YOUR TASK >> Your answer should be the records again, unchanged in wording and free of images.

Source data:
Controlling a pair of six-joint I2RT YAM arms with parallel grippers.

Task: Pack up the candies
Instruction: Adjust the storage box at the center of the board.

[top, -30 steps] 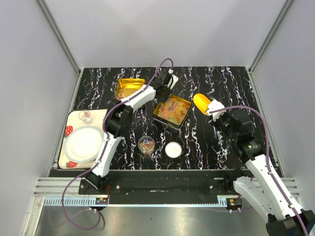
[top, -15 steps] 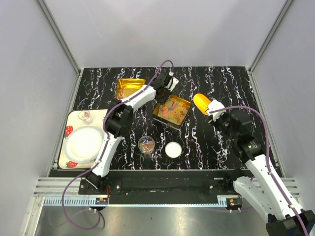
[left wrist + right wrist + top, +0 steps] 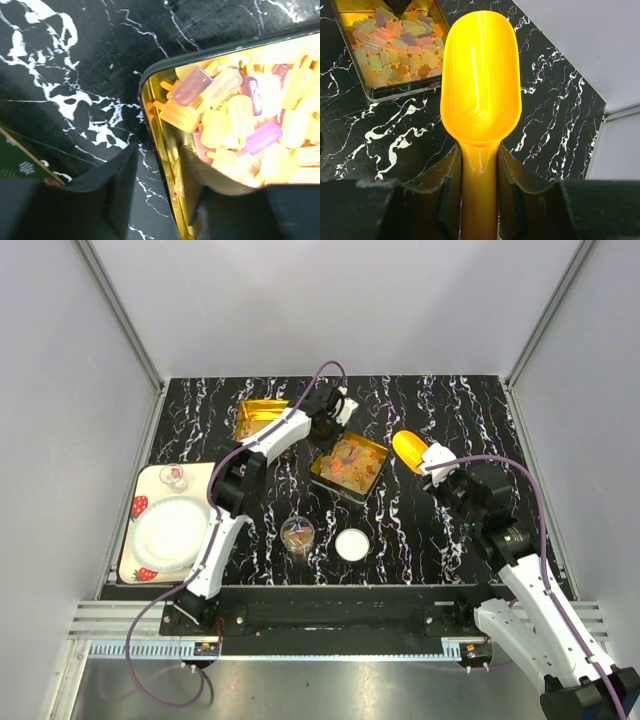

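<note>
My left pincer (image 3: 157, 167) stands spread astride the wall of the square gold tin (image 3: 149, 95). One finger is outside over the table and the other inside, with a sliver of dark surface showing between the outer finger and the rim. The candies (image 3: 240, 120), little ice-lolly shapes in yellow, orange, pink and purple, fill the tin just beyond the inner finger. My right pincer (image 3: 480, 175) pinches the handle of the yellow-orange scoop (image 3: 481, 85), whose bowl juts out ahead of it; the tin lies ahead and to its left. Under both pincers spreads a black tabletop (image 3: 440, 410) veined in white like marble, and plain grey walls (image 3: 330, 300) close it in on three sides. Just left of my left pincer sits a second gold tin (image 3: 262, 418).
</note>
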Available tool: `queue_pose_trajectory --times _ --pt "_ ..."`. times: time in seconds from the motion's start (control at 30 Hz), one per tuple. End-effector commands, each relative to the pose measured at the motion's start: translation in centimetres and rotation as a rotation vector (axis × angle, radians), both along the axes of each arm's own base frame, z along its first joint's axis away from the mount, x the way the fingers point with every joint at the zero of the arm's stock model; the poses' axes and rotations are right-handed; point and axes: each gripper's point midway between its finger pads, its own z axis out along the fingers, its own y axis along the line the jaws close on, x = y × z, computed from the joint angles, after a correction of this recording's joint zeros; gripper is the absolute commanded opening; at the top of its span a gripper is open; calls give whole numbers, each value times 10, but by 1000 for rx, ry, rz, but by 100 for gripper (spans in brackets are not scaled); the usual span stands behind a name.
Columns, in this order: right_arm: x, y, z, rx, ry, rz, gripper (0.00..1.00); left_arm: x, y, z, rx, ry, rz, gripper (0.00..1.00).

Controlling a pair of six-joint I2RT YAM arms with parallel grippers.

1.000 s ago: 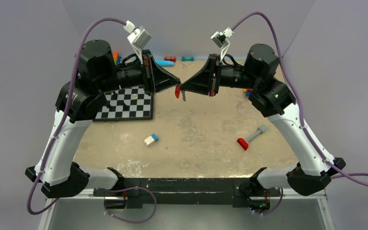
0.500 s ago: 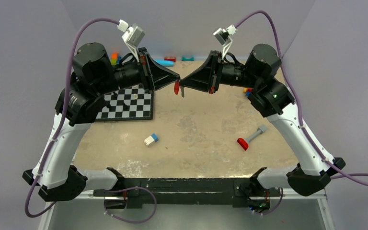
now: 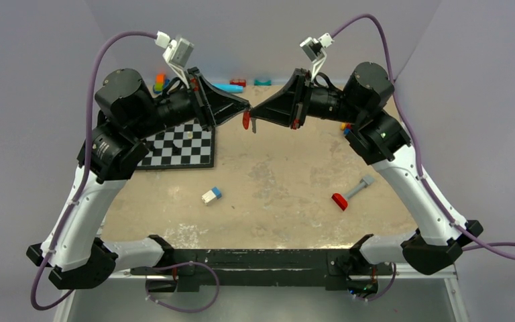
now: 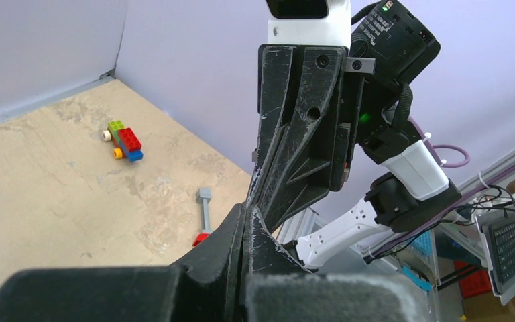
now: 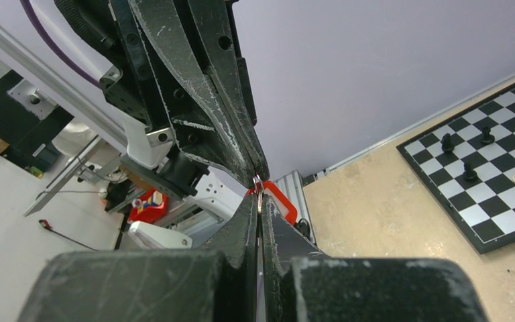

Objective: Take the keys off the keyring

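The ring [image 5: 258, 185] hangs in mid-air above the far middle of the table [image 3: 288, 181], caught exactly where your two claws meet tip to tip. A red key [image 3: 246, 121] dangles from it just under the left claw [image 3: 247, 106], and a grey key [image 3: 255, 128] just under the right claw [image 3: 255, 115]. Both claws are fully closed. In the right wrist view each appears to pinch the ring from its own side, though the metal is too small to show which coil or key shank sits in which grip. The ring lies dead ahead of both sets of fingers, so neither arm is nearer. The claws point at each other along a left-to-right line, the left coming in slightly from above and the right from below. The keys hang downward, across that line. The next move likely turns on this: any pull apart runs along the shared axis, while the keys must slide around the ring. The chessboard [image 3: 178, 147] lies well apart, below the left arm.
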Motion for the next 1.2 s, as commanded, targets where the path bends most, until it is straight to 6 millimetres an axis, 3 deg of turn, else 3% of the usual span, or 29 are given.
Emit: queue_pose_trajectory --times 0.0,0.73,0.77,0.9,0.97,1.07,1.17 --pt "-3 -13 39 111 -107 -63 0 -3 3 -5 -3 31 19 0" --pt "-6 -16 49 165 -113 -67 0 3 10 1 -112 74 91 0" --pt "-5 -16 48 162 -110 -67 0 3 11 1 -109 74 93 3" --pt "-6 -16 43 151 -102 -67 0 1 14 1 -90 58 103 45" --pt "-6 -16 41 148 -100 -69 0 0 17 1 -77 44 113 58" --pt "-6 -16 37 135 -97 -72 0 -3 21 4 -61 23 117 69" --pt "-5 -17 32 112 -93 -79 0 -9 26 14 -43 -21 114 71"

RESPONSE BELOW >>
Controlling a pair of six-joint I2RT YAM arms with parallel grippers.

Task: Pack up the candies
Instruction: Adjust the storage box at the center of the board.

[top, -30 steps] 
[top, -15 steps] 
[left wrist + right wrist + top, +0 steps] 

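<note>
My left pincer (image 3: 157, 167) stands spread astride the wall of the square gold tin (image 3: 149, 95). One finger is outside over the table and the other inside, with a sliver of dark surface showing between the outer finger and the rim. The candies (image 3: 240, 120), little ice-lolly shapes in yellow, orange, pink and purple, fill the tin just beyond the inner finger. My right pincer (image 3: 480, 175) pinches the handle of the yellow-orange scoop (image 3: 481, 85), whose bowl juts out ahead of it; the tin lies ahead and to its left. Under both pincers spreads a black tabletop (image 3: 440, 410) veined in white like marble, and plain grey walls (image 3: 330, 300) close it in on three sides. Just left of my left pincer sits a second gold tin (image 3: 262, 418).
</note>
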Available tool: `queue_pose_trajectory --times _ --pt "_ ..."`. times: time in seconds from the motion's start (control at 30 Hz), one per tuple. End-effector commands, each relative to the pose measured at the motion's start: translation in centimetres and rotation as a rotation vector (axis × angle, radians), both along the axes of each arm's own base frame, z along its first joint's axis away from the mount, x the way the fingers point with every joint at the zero of the arm's stock model; the poses' axes and rotations are right-handed; point and axes: each gripper's point midway between its finger pads, its own z axis out along the fingers, its own y axis along the line the jaws close on, x = y × z, computed from the joint angles, after a correction of this recording's joint zeros; gripper is the absolute commanded opening; at the top of its span a gripper is open; calls give whole numbers, each value times 10, but by 1000 for rx, ry, rz, but by 100 for gripper (spans in brackets are not scaled); the usual span stands behind a name.
Columns, in this order: right_arm: x, y, z, rx, ry, rz, gripper (0.00..1.00); left_arm: x, y, z, rx, ry, rz, gripper (0.00..1.00).

Controlling a pair of six-joint I2RT YAM arms with parallel grippers.

1.000 s ago: 
0.500 s ago: 
now: 
now: 
now: 

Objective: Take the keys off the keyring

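The ring [image 5: 258, 185] hangs in mid-air above the far middle of the table [image 3: 288, 181], caught exactly where your two claws meet tip to tip. A red key [image 3: 246, 121] dangles from it just under the left claw [image 3: 247, 106], and a grey key [image 3: 255, 128] just under the right claw [image 3: 255, 115]. Both claws are fully closed. In the right wrist view each appears to pinch the ring from its own side, though the metal is too small to show which coil or key shank sits in which grip. The ring lies dead ahead of both sets of fingers, so neither arm is nearer. The claws point at each other along a left-to-right line, the left coming in slightly from above and the right from below. The keys hang downward, across that line. The next move likely turns on this: any pull apart runs along the shared axis, while the keys must slide around the ring. The chessboard [image 3: 178, 147] lies well apart, below the left arm.
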Motion for the next 1.2 s, as commanded, targets where the path bends most, until it is straight to 6 millimetres an axis, 3 deg of turn, else 3% of the usual span, or 29 are given.
Emit: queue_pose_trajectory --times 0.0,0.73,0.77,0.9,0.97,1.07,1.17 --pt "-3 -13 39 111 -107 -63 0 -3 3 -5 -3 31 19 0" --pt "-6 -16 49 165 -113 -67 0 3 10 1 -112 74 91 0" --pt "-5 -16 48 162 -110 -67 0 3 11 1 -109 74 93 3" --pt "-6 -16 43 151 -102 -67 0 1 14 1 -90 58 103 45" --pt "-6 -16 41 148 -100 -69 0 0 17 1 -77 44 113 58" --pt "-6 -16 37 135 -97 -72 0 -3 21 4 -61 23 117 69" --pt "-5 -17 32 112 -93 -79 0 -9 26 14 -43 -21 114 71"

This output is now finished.